▶ _What is required_
Using the records below, repeat exactly the lines from the one holding "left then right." through the one holding "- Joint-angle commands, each", both ends included, and no others.

(Stored data entries)
+---+
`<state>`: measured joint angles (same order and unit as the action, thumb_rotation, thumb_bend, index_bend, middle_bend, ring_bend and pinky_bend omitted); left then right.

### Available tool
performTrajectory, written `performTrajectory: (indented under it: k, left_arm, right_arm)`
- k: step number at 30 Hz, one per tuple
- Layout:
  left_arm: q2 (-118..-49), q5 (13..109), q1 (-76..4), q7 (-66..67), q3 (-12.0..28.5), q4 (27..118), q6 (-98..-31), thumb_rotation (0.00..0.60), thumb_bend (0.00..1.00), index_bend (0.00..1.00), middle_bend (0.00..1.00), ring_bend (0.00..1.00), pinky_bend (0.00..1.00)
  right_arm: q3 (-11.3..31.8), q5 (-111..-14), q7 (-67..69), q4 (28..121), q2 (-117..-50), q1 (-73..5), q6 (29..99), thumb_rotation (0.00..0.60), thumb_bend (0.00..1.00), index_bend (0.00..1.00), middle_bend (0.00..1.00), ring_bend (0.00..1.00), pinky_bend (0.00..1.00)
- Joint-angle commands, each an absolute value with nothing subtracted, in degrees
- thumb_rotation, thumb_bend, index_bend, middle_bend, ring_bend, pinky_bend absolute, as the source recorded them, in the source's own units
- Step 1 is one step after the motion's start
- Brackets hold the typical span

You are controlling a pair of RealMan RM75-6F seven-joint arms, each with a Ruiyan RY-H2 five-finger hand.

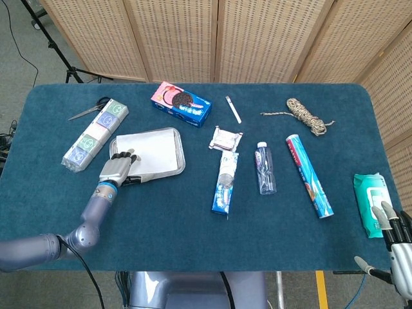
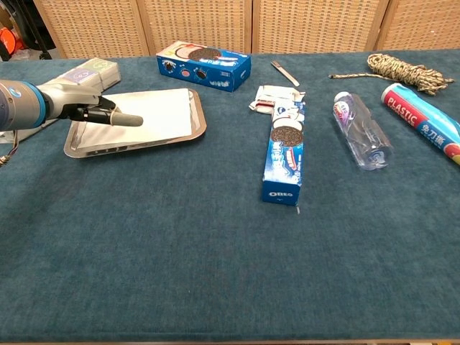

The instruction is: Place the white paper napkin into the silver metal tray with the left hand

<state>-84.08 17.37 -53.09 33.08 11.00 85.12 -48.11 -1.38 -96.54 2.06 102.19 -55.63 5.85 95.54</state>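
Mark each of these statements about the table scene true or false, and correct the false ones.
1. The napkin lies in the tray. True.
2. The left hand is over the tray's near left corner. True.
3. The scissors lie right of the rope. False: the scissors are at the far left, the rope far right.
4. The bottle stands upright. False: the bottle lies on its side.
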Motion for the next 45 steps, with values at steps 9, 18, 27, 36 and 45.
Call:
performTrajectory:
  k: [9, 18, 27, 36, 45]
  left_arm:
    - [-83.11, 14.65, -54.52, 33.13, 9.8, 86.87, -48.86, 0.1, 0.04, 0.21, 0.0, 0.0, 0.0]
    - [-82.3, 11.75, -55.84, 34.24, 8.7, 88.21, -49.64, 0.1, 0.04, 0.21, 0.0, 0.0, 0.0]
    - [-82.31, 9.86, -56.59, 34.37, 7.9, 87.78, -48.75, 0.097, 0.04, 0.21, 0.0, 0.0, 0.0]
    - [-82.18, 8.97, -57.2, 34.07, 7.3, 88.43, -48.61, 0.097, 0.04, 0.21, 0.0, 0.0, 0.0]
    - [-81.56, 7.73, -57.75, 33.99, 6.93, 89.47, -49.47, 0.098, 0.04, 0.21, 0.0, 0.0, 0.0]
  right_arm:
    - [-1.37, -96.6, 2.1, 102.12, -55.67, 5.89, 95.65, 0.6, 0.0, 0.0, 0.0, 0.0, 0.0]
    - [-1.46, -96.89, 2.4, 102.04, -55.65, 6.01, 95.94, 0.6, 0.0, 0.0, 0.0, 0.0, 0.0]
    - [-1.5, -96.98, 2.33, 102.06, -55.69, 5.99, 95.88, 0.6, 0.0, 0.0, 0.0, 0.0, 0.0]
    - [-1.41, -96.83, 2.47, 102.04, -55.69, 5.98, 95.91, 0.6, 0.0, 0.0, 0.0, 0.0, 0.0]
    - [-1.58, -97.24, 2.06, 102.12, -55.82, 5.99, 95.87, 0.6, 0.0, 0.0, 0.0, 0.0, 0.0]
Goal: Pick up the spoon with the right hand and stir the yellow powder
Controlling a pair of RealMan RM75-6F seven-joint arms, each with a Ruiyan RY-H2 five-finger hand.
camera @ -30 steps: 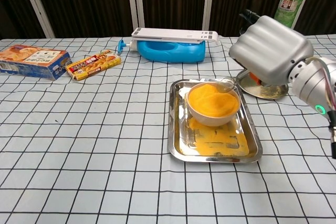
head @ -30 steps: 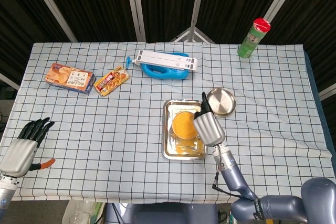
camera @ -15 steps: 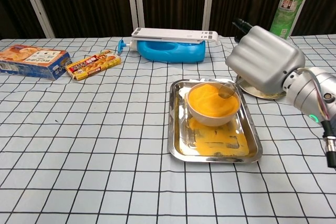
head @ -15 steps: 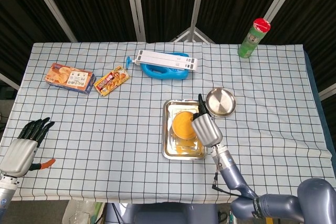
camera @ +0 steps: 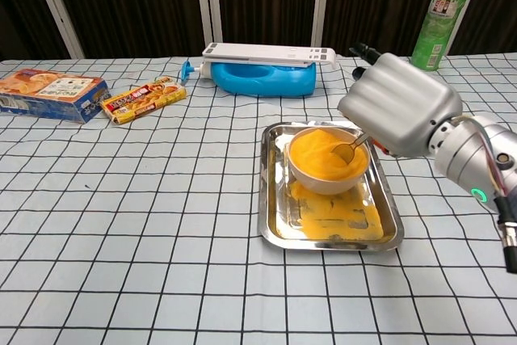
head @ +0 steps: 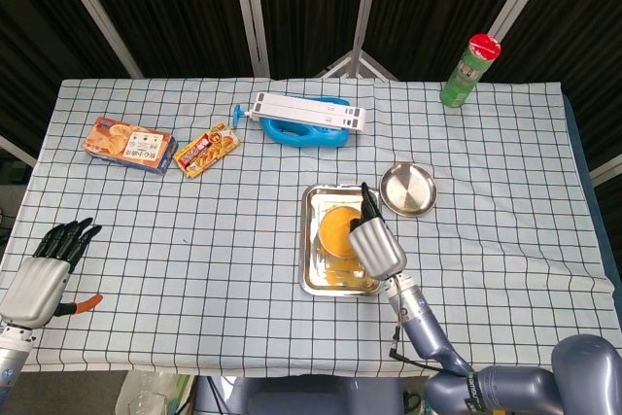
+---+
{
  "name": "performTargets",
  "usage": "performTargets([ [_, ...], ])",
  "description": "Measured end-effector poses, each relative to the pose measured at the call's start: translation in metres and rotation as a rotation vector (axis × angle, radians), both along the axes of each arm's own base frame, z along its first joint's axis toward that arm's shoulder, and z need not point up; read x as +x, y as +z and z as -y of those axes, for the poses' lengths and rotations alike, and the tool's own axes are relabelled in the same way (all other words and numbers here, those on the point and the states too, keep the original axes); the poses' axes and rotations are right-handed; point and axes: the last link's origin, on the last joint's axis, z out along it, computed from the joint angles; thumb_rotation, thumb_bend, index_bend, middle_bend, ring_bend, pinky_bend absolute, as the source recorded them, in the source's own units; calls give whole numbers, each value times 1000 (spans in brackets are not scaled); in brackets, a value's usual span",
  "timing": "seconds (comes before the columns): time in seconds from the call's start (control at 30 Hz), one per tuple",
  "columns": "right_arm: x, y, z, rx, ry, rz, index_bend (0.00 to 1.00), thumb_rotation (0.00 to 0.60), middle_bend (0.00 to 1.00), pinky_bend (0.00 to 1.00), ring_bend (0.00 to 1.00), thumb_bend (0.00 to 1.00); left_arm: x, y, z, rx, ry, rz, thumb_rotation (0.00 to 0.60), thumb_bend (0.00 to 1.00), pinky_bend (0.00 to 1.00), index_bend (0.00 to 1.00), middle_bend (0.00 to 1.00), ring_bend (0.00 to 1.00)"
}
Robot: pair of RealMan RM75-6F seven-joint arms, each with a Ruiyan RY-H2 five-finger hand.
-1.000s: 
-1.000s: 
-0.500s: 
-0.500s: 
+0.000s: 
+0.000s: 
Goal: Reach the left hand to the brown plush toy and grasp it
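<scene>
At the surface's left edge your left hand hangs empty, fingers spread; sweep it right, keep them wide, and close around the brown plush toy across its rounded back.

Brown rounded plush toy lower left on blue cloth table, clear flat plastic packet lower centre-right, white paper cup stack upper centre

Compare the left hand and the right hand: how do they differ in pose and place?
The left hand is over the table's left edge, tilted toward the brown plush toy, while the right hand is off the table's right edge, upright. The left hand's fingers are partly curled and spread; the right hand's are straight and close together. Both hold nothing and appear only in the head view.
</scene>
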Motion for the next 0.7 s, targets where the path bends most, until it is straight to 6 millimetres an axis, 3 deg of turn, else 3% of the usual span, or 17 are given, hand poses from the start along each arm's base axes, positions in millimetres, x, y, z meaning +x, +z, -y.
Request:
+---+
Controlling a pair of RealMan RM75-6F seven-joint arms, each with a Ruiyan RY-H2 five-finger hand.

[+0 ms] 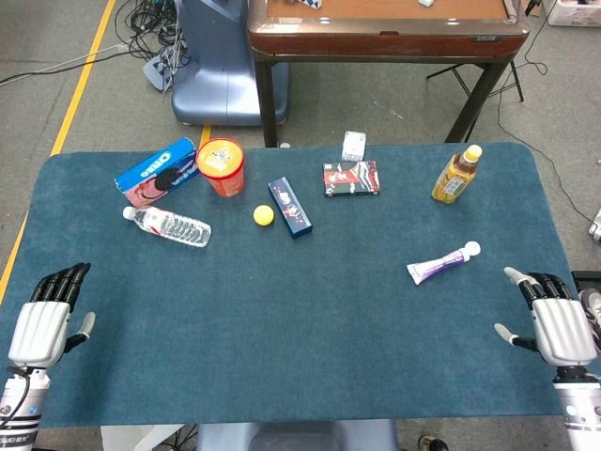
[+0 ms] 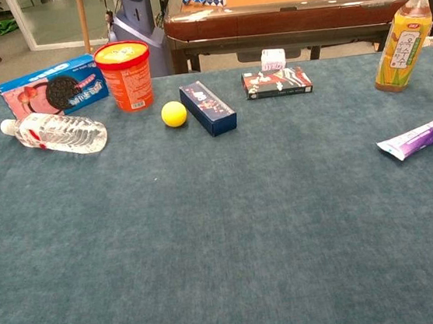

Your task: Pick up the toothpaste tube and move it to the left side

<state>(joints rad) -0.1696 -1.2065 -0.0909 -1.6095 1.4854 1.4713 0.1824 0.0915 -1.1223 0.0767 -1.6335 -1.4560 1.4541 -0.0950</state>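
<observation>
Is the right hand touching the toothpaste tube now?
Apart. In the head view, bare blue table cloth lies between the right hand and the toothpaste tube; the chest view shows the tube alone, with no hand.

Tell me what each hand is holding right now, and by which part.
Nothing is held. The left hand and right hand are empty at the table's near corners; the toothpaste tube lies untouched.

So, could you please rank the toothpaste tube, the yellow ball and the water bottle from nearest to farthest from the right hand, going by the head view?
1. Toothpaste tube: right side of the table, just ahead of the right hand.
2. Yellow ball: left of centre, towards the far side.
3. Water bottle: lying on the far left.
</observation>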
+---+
▶ _Answer for the task_
`<state>`: measured joint angles (same order and unit as the action, thumb_rotation, thumb_bend, index_bend, middle_bend, ring_bend and pinky_bend omitted); left then right.

### Available tool
performTrajectory, written `performTrajectory: (indented under it: k, left_arm, right_arm)`
- k: step number at 30 Hz, one per tuple
- Layout:
  left_arm: q2 (-118..-49), q5 (13..109), q1 (-76..4), q7 (-66..67), q3 (-12.0..28.5), q4 (27..118), q6 (-98..-31), thumb_rotation (0.00..0.60), thumb_bend (0.00..1.00), index_bend (0.00..1.00), middle_bend (0.00..1.00), ring_bend (0.00..1.00), pinky_bend (0.00..1.00)
  right_arm: q3 (-11.3..31.8), q5 (-111..-14), q7 (-67..69), q4 (28..121), q2 (-117..-50), q1 (-73..5), q6 (29..99), thumb_rotation (0.00..0.60), thumb_bend (0.00..1.00), index_bend (0.00..1.00), middle_bend (0.00..1.00), ring_bend (0.00..1.00), pinky_bend (0.00..1.00)
- Joint-angle commands, each an absolute value with nothing subtracted, in degrees

This output is finished.